EXERCISE BRIEF> The entries are to be duplicated exactly, with nothing left out.

════════════════

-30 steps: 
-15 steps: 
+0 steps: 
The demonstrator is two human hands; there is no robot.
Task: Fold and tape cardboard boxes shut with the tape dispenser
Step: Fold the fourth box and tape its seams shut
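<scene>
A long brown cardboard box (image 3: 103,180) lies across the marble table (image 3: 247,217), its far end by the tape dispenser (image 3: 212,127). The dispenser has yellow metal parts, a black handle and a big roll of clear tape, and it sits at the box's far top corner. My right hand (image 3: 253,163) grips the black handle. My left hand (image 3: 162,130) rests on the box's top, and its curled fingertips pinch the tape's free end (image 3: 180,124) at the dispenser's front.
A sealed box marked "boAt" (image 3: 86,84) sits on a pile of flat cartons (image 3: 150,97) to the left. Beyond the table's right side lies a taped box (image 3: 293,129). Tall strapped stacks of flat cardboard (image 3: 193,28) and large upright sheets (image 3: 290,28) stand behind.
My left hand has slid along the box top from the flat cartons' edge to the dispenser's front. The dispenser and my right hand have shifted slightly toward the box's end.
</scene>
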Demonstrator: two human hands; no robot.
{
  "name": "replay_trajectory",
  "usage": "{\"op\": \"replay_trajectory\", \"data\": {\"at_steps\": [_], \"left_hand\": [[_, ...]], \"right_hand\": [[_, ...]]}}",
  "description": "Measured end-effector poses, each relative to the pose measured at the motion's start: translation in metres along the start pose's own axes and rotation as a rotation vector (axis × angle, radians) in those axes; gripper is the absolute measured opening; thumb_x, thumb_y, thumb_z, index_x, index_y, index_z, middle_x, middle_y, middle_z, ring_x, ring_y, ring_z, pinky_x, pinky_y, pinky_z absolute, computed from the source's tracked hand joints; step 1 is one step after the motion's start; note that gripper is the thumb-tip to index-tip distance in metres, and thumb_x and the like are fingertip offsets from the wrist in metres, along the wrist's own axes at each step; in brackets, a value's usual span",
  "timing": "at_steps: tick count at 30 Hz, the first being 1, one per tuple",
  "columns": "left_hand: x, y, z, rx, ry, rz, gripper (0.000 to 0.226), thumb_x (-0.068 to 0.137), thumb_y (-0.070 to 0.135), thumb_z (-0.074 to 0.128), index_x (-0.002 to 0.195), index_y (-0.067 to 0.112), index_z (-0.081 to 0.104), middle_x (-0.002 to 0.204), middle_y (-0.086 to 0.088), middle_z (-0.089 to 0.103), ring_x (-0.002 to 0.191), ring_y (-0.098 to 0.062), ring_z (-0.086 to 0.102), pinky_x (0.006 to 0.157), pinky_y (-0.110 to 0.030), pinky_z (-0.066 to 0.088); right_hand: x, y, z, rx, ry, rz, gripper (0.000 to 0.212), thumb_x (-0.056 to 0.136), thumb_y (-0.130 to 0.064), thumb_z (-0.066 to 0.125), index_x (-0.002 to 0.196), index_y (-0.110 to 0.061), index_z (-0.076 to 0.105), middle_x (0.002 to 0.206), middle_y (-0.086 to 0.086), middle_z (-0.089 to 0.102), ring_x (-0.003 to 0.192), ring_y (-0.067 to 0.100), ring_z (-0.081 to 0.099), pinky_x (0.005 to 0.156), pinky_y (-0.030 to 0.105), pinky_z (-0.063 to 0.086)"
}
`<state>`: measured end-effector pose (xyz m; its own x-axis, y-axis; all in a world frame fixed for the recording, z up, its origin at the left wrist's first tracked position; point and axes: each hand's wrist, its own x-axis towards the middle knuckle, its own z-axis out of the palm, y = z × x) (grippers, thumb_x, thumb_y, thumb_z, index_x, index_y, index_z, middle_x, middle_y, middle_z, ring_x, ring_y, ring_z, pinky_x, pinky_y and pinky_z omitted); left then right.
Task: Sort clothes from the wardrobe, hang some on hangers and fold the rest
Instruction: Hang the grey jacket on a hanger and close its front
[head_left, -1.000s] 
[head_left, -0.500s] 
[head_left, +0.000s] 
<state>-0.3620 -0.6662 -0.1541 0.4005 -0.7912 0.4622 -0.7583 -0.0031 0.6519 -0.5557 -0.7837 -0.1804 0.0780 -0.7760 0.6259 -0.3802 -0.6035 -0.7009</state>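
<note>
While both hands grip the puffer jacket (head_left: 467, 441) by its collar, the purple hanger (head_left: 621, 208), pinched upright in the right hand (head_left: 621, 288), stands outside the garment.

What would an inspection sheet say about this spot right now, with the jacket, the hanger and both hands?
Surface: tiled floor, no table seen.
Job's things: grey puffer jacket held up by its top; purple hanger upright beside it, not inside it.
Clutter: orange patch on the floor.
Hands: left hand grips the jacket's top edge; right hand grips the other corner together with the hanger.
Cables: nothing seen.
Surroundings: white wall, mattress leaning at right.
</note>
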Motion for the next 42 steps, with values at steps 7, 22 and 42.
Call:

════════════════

TASK RESULT>
-30 steps: 
-15 steps: 
+0 steps: 
The demonstrator is two human hands; there is no robot.
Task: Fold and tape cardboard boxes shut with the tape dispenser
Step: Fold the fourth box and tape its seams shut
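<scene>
A long brown cardboard box (image 3: 103,180) lies across the marble table (image 3: 247,217), its far end by the tape dispenser (image 3: 212,127). The dispenser has yellow metal parts, a black handle and a big roll of clear tape, and it sits at the box's far top corner. My right hand (image 3: 253,163) grips the black handle. My left hand (image 3: 162,130) rests on the box's top, and its curled fingertips pinch the tape's free end (image 3: 180,124) at the dispenser's front.
A sealed box marked "boAt" (image 3: 86,84) sits on a pile of flat cartons (image 3: 150,97) to the left. Beyond the table's right side lies a taped box (image 3: 293,129). Tall strapped stacks of flat cardboard (image 3: 193,28) and large upright sheets (image 3: 290,28) stand behind.
My left hand has slid along the box top from the flat cartons' edge to the dispenser's front. The dispenser and my right hand have shifted slightly toward the box's end.
</scene>
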Demonstrator: two human hands; no robot.
{
  "name": "replay_trajectory",
  "usage": "{\"op\": \"replay_trajectory\", \"data\": {\"at_steps\": [_], \"left_hand\": [[_, ...]], \"right_hand\": [[_, ...]]}}",
  "description": "Measured end-effector poses, each relative to the pose measured at the motion's start: translation in metres along the start pose's own axes and rotation as a rotation vector (axis × angle, radians) in those axes; gripper is the absolute measured opening; thumb_x, thumb_y, thumb_z, index_x, index_y, index_z, middle_x, middle_y, middle_z, ring_x, ring_y, ring_z, pinky_x, pinky_y, pinky_z absolute, computed from the source's tracked hand joints; step 1 is one step after the motion's start; note that gripper is the thumb-tip to index-tip distance in metres, and thumb_x and the like are fingertip offsets from the wrist in metres, along the wrist's own axes at each step; in brackets, a value's usual span",
  "timing": "at_steps: tick count at 30 Hz, the first being 1, one per tuple",
  "columns": "left_hand: x, y, z, rx, ry, rz, gripper (0.000 to 0.226), thumb_x (-0.068 to 0.137), thumb_y (-0.070 to 0.135), thumb_z (-0.074 to 0.128), index_x (-0.002 to 0.195), index_y (-0.067 to 0.112), index_z (-0.081 to 0.104), middle_x (-0.002 to 0.204), middle_y (-0.086 to 0.088), middle_z (-0.089 to 0.103), ring_x (-0.002 to 0.191), ring_y (-0.098 to 0.062), ring_z (-0.086 to 0.102), pinky_x (0.006 to 0.157), pinky_y (-0.110 to 0.030), pinky_z (-0.066 to 0.088); right_hand: x, y, z, rx, ry, rz, gripper (0.000 to 0.212), thumb_x (-0.056 to 0.136), thumb_y (-0.130 to 0.064), thumb_z (-0.066 to 0.125), index_x (-0.002 to 0.196), index_y (-0.110 to 0.061), index_z (-0.076 to 0.105), middle_x (0.002 to 0.206), middle_y (-0.086 to 0.086), middle_z (-0.089 to 0.102), ring_x (-0.003 to 0.192), ring_y (-0.067 to 0.100), ring_z (-0.081 to 0.099), pinky_x (0.005 to 0.156), pinky_y (-0.030 to 0.105), pinky_z (-0.063 to 0.086)"
}
`<state>`: measured end-effector pose (xyz m; its own x-axis, y-axis; all in a world frame fixed for the recording, z up, its origin at the left wrist's first tracked position; point and axes: each hand's wrist, its own x-axis towards the middle knuckle, its own z-axis out of the palm, y = z × x) (grippers, thumb_x, thumb_y, thumb_z, index_x, index_y, index_z, middle_x, middle_y, middle_z, ring_x, ring_y, ring_z, pinky_x, pinky_y and pinky_z omitted); left then right.
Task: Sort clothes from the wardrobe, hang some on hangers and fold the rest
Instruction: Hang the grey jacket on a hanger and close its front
[head_left, -1.000s] 
[head_left, -0.500s] 
[head_left, +0.000s] 
<state>-0.3620 -0.6662 -0.1541 0.4005 -0.7912 0.4622 -0.7583 -0.0031 0.6519 -0.5557 -0.7837 -0.1804 0.0780 -0.7760 0.6259 -0.3802 -0.6035 -0.7009</state>
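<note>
While both hands grip the puffer jacket (head_left: 467, 441) by its collar, the purple hanger (head_left: 621, 208), pinched upright in the right hand (head_left: 621, 288), stands outside the garment.

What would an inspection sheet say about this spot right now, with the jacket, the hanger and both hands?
Surface: tiled floor, no table seen.
Job's things: grey puffer jacket held up by its top; purple hanger upright beside it, not inside it.
Clutter: orange patch on the floor.
Hands: left hand grips the jacket's top edge; right hand grips the other corner together with the hanger.
Cables: nothing seen.
Surroundings: white wall, mattress leaning at right.
</note>
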Motion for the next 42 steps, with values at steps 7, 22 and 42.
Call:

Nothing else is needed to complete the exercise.